Exercise data
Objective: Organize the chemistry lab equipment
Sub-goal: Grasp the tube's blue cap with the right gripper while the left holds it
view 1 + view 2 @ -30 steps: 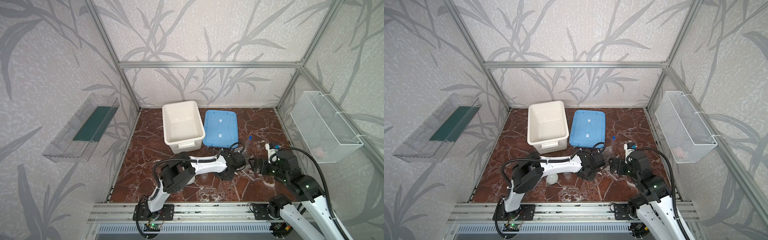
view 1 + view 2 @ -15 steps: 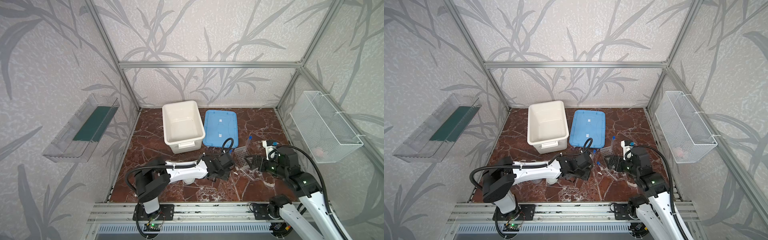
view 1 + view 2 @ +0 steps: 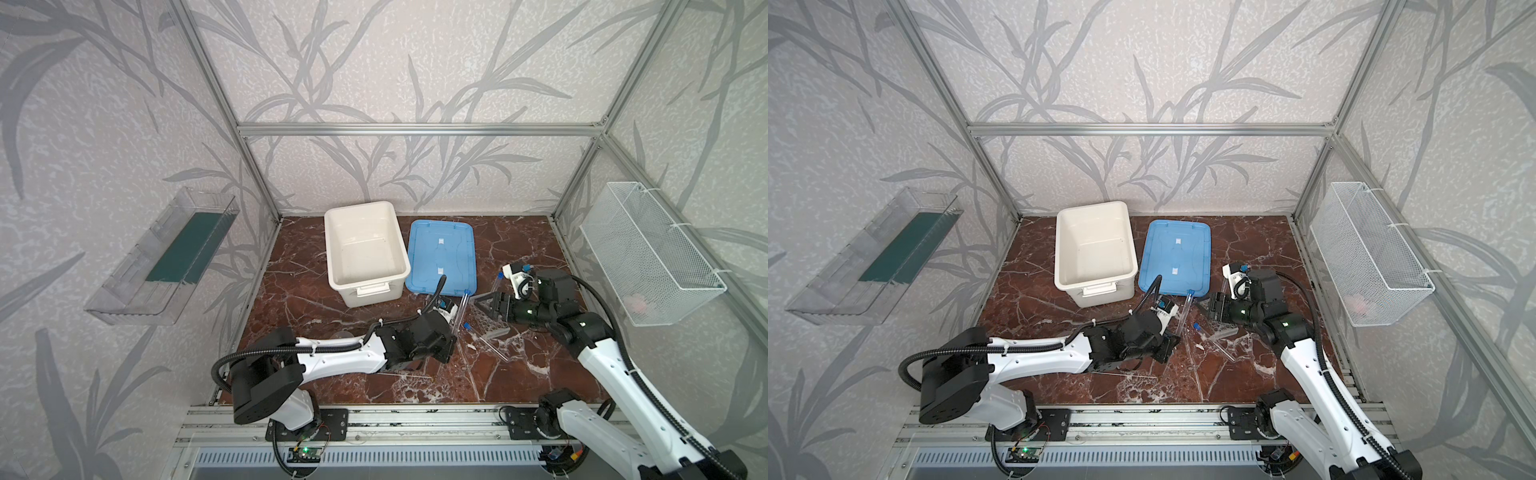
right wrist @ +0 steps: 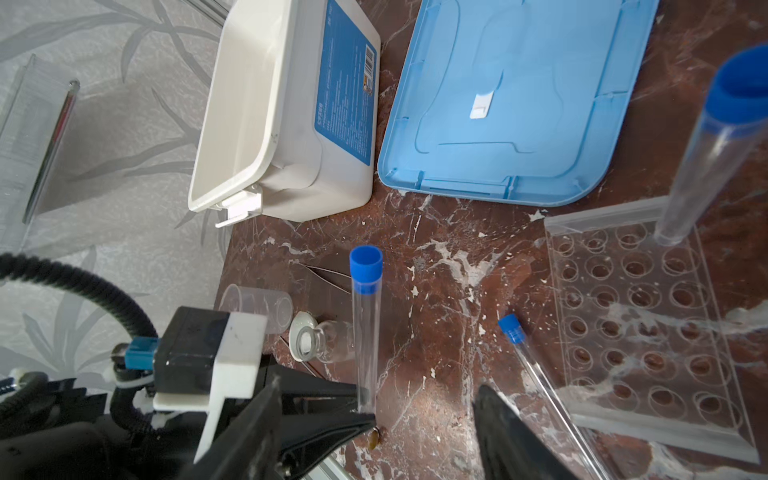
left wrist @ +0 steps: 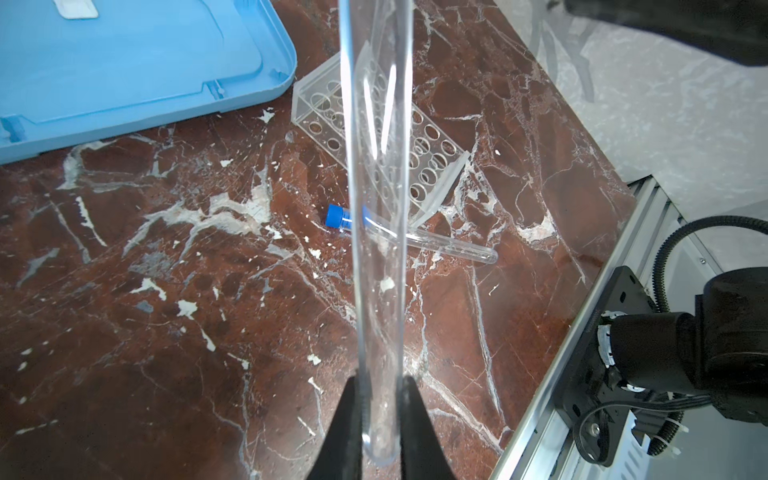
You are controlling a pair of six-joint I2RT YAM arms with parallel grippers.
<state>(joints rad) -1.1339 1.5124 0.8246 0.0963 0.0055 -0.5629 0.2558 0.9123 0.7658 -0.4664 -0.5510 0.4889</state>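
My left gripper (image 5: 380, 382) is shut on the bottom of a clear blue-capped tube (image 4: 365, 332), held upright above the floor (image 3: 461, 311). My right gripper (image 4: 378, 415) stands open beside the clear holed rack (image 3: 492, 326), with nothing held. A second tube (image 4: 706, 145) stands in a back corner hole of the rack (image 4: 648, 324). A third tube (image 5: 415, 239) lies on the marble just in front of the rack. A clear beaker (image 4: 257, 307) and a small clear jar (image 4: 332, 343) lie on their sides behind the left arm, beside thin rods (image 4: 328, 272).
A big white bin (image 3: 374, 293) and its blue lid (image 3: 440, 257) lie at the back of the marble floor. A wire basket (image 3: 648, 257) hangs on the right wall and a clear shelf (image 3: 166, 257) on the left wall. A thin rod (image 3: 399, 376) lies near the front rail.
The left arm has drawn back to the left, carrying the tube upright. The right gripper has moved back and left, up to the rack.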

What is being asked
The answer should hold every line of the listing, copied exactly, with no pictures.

Answer section
Objective: Organize the chemistry lab equipment
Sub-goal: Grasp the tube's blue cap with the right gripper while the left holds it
view 1 + view 2 @ -30 steps: 
view 1 + view 2 @ -15 steps: 
view 1 + view 2 @ +0 steps: 
right wrist @ +0 steps: 
left wrist @ +0 steps: 
You are controlling a pair of six-joint I2RT YAM arms with parallel grippers.
<state>(joints rad) -1.1339 1.5124 0.8246 0.0963 0.0055 -0.5629 0.2558 0.9123 0.7658 -0.4664 -0.5510 0.4889</state>
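My left gripper (image 5: 380, 382) is shut on the bottom of a clear blue-capped tube (image 4: 365, 332), held upright above the floor (image 3: 461, 311). My right gripper (image 4: 378, 415) stands open beside the clear holed rack (image 3: 492, 326), with nothing held. A second tube (image 4: 706, 145) stands in a back corner hole of the rack (image 4: 648, 324). A third tube (image 5: 415, 239) lies on the marble just in front of the rack. A clear beaker (image 4: 257, 307) and a small clear jar (image 4: 332, 343) lie on their sides behind the left arm, beside thin rods (image 4: 328, 272).
A big white bin (image 3: 374, 293) and its blue lid (image 3: 440, 257) lie at the back of the marble floor. A wire basket (image 3: 648, 257) hangs on the right wall and a clear shelf (image 3: 166, 257) on the left wall. A thin rod (image 3: 399, 376) lies near the front rail.
The left arm has drawn back to the left, carrying the tube upright. The right gripper has moved back and left, up to the rack.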

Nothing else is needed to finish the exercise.